ACTIVITY:
Output exactly, in the material below, the lines from the one with "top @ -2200" through the one with "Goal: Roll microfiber". Omit all pictures.

[EXERCISE DATA — start]

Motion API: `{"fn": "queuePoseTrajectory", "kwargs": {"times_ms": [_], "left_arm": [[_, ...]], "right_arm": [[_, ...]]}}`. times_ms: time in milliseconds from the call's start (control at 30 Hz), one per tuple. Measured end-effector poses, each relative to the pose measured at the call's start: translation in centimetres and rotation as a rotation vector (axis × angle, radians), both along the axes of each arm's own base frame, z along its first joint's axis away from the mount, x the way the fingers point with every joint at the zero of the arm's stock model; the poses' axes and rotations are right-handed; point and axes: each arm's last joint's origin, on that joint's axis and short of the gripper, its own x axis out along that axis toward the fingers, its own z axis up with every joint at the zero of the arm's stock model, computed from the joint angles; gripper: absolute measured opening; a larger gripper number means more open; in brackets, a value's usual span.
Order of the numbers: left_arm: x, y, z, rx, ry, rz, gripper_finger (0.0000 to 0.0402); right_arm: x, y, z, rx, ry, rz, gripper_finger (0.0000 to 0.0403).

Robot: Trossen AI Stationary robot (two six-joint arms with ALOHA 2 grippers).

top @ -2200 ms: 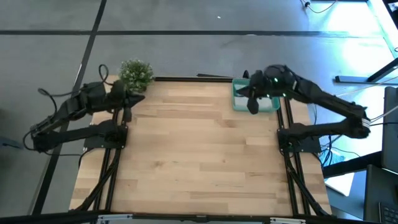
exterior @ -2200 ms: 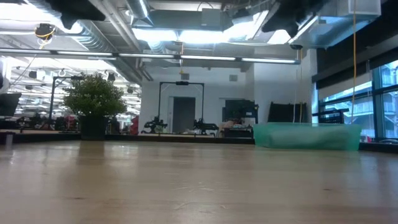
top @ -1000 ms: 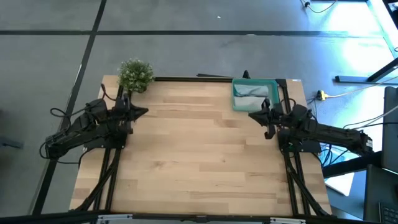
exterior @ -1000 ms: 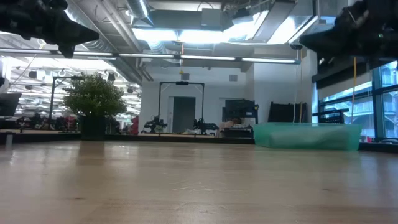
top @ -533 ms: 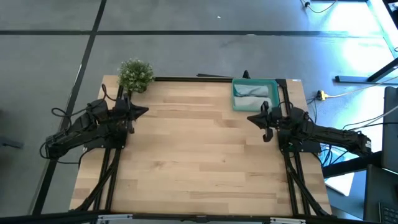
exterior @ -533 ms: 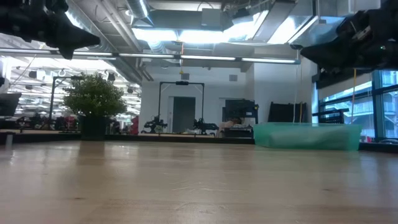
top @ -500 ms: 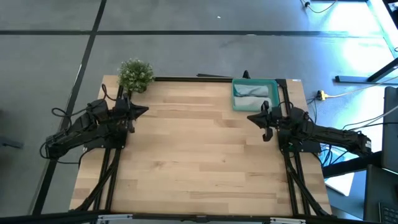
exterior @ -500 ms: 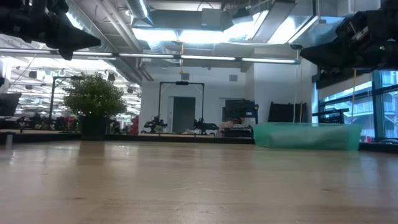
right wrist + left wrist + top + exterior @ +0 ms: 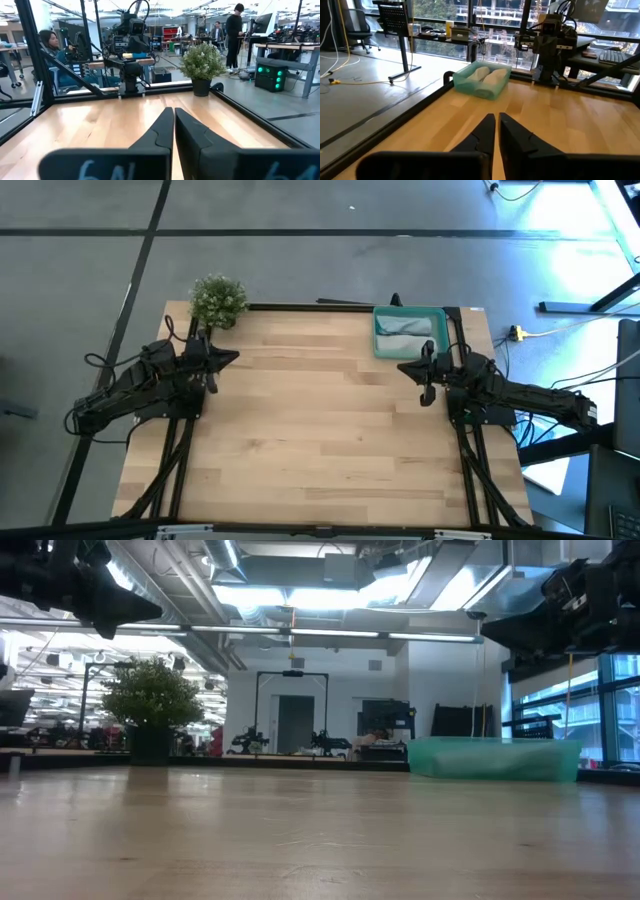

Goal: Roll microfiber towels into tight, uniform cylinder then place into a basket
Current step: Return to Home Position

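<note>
The teal-green basket point(image 9: 409, 332) stands at the table's far right and holds two rolled pale towels point(image 9: 487, 76) lying side by side. It also shows in the low view point(image 9: 493, 758). My left gripper point(image 9: 232, 358) is shut and empty above the table's left edge; its fingertips show nearly together in the left wrist view point(image 9: 497, 118). My right gripper point(image 9: 404, 369) is shut and empty above the table's right side, just nearer than the basket; its fingertips point(image 9: 173, 111) show together in the right wrist view.
A small green potted plant point(image 9: 218, 300) stands at the table's far left corner. The bare wooden tabletop point(image 9: 320, 420) lies between the two arms. People show in the room beyond the table point(image 9: 234, 30).
My right gripper has drawn back from above the basket toward the table's near right and come lower. My left gripper has pulled back slightly toward the left edge. Both have kept almost still in the last half second. The towels stay in the basket.
</note>
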Motion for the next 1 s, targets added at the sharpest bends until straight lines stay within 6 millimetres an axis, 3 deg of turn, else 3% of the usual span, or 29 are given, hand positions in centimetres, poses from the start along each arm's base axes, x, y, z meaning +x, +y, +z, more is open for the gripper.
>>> {"fn": "queuePoseTrajectory", "kwargs": {"times_ms": [367, 667, 1000], "left_arm": [[0.0, 0.0, 0.0, 0.002, 0.001, 0.0, 0.0001], [0.0, 0.0, 0.0, 0.002, 0.001, 0.001, 0.0022], [0.0, 0.0, 0.0, 0.004, -0.002, 0.001, 0.003]], "right_arm": [[-0.3, 0.1, 0.1, -0.006, -0.016, -0.001, 0.0019], [-1.9, 0.6, 1.5, -0.058, -0.176, 0.0, 0.0019], [-1.7, 0.6, 1.4, -0.056, -0.17, -0.001, 0.0019]]}}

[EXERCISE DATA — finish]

TASK RESPONSE:
top @ -2200 ms: 
exterior @ -2200 ms: 
top @ -1000 ms: 
exterior @ -1000 ms: 
top @ -533 ms: 
exterior @ -533 ms: 
top @ -500 ms: 
exterior @ -500 ms: 
right wrist + left wrist + top + exterior @ +0 ms: 

Goal: Roll microfiber towels into tight, uniform cylinder then place into a basket

This answer leaves nothing further to address.